Der Bologna-Prozess zur Schaffung eines EHR jährte sich 2019 zum zwanzigsten Mal. Aus diesem Anlass fand im BMBWF eine feierliche Jubiläumsveranstaltung unter Anwesenheit von Expertinnen und Experten der ersten Stunde bis jetzt sowohl von Ministerien als auch vonseiten der Hochschulen statt. 1999 begann ein einzigartiger Prozess zur Konvergenz und Vergleichbarkeit der Hochschulsysteme von 48 Ländern, der trotz – oder gerade wegen – der Freiwilligkeit der Maßnahmen große Erfolge gezeitigt hat. Die für Hochschulbildung zuständigen Ministerinnen und Minister hatten bereits bei ihrer Konferenz in Jerewan 2015 die Weichen für die Umsetzung wichtiger neuer Bologna-Instrumente gesetzt, die in weiterer Folge beim darauffolgenden Treffen in Paris im Mai 2018 entscheidende Unterstützung bekamen.

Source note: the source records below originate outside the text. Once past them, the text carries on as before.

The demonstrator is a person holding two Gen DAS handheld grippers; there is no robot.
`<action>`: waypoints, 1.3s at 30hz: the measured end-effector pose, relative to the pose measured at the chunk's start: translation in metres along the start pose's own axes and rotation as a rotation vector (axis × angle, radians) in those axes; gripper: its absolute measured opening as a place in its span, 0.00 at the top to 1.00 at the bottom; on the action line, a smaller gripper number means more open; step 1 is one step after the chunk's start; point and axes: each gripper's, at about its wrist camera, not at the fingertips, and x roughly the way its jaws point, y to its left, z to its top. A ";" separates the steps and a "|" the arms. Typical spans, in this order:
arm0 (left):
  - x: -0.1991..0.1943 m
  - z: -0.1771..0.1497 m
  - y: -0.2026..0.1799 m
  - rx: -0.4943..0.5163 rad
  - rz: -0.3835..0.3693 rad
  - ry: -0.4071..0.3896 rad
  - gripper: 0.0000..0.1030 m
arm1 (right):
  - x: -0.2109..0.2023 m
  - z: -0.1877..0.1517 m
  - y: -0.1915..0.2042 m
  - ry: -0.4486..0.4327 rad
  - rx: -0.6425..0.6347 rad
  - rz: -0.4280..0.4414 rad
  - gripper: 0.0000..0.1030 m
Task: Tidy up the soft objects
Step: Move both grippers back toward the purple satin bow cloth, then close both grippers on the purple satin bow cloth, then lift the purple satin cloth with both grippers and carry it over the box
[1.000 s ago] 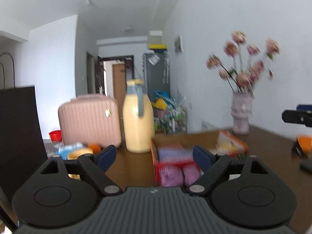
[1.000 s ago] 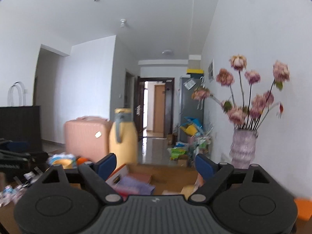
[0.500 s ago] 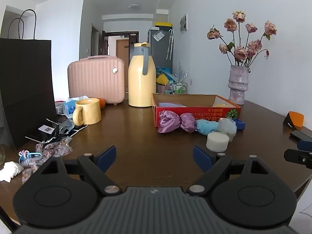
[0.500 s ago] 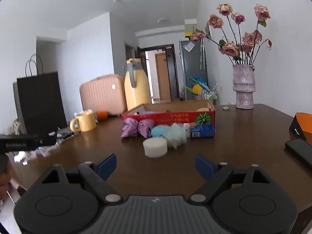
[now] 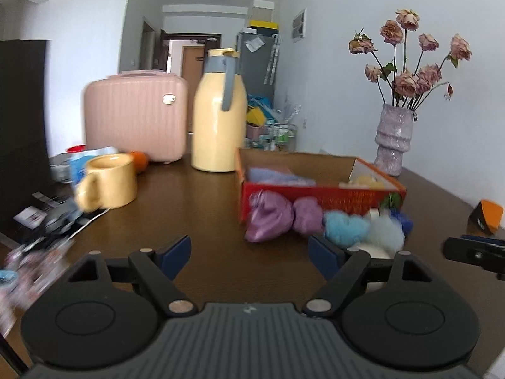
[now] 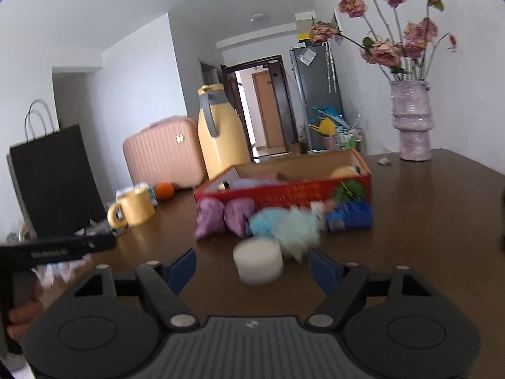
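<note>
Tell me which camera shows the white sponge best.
The right wrist view. There the white sponge stands whole on the table, in front of the right gripper, whose jaws are open. In the left wrist view only a sliver of the sponge shows, behind a finger of the open left gripper.

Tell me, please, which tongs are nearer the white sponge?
Right. The right tongs point straight at the sponge, just short of it; the left tongs sit off to its left.
</note>
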 end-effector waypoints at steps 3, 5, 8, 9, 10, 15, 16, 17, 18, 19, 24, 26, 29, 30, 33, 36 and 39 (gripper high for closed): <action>0.052 0.024 0.006 -0.024 -0.029 0.051 0.27 | 0.041 0.027 -0.004 0.009 0.022 0.036 0.34; 0.082 0.036 0.009 -0.031 -0.056 0.077 0.32 | 0.077 0.044 -0.007 0.046 0.029 0.062 0.39; 0.127 0.048 0.013 -0.042 -0.106 0.116 0.45 | 0.137 0.066 -0.012 0.121 0.070 0.114 0.45; 0.143 0.050 0.013 -0.044 -0.095 0.143 0.45 | 0.158 0.072 -0.014 0.150 0.087 0.132 0.46; 0.154 0.051 0.014 -0.048 -0.090 0.161 0.47 | 0.179 0.078 -0.016 0.174 0.109 0.137 0.48; 0.189 0.044 0.027 -0.131 -0.146 0.219 0.69 | 0.251 0.087 -0.015 0.267 0.107 0.093 0.50; 0.190 0.042 0.027 -0.129 -0.161 0.226 0.70 | 0.259 0.086 -0.015 0.278 0.109 0.091 0.51; 0.189 0.040 0.026 -0.123 -0.167 0.229 0.74 | 0.266 0.084 -0.015 0.293 0.114 0.090 0.58; 0.190 0.039 0.026 -0.120 -0.170 0.235 0.76 | 0.272 0.082 -0.016 0.303 0.123 0.100 0.66; 0.191 0.038 0.025 -0.122 -0.170 0.244 0.80 | 0.276 0.078 -0.016 0.307 0.125 0.111 0.69; 0.180 0.042 0.022 -0.112 -0.168 0.234 0.86 | 0.271 0.070 -0.003 0.300 0.067 0.146 0.88; 0.162 0.047 0.020 -0.121 -0.169 0.209 0.87 | 0.268 0.071 0.002 0.289 0.048 0.155 0.90; 0.116 0.050 0.019 -0.123 -0.186 0.132 0.87 | 0.249 0.078 0.014 0.249 0.005 0.167 0.90; 0.099 0.050 0.017 -0.116 -0.191 0.107 0.87 | 0.236 0.081 0.020 0.219 -0.013 0.174 0.90; 0.057 0.041 0.007 -0.099 -0.209 0.078 0.87 | 0.189 0.082 0.031 0.140 -0.044 0.206 0.90; 0.026 0.025 -0.001 -0.099 -0.242 0.082 0.87 | 0.141 0.074 0.039 0.097 -0.074 0.212 0.90; 0.005 -0.002 -0.018 -0.055 -0.272 0.090 0.87 | 0.097 0.055 0.041 0.079 -0.087 0.199 0.90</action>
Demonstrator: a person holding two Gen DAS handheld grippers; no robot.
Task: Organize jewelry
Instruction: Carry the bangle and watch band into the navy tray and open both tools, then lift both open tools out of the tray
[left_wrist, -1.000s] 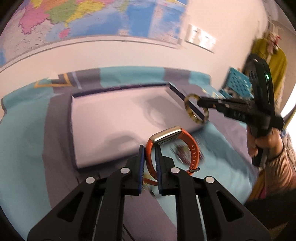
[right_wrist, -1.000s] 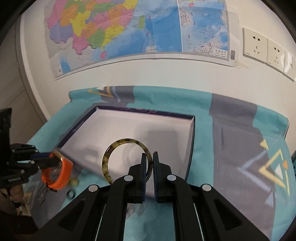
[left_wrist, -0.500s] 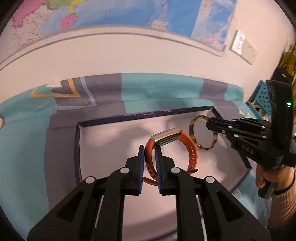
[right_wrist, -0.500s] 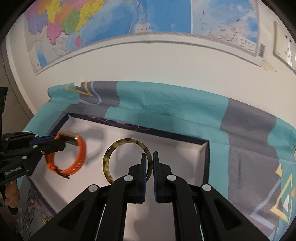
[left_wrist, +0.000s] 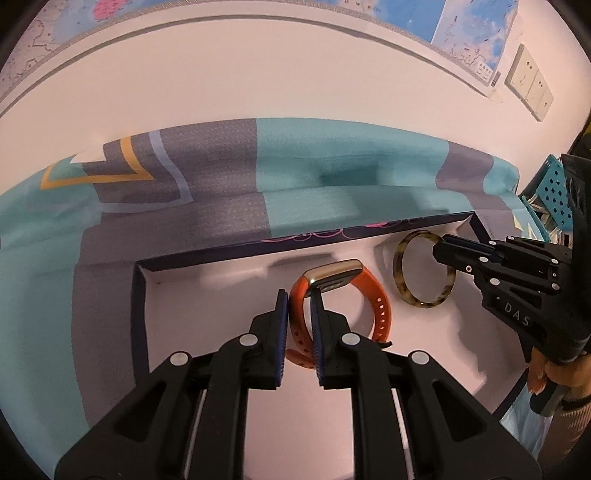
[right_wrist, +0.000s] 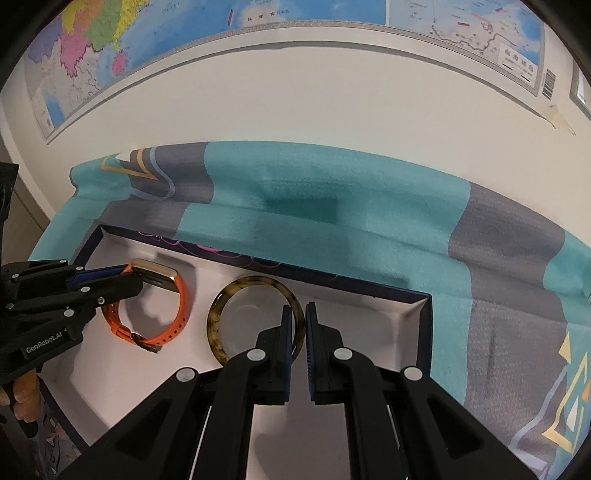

Es handelt sich um die stärkere Fokussierung auf Schlüsselinstrumente wie die Studienarchitektur, Qualitätssicherung und Anerkennung sowie die Schärfung der sozialen Dimension und die Relevanz und Qualität von Lehre und Lernen, wobei natürlich auch die Erledigung noch nicht beendeter Aufgaben immer einen Teil der Agenda darstellt. Obwohl sich die Umsetzung der Ziele und Politiken zur Realisierung dieses großen, transnationalen europäischen Prozesses immer stärker von der europäischen und nationalen Ebene auf jene der Hochschulen verlegt, wird es auch weiterhin wichtig sein, in regelmäßigen Abständen politische Signale zu setzen, jedoch mit geringerer Frequenz. Diese politischen Impulse erfolgen über die Ministerinnen- und Ministerkonferenzen, die europäische Bologna Follow-up Gruppe und die jeweiligen nationalen Ministerien und Bologna-Arbeitsgruppen.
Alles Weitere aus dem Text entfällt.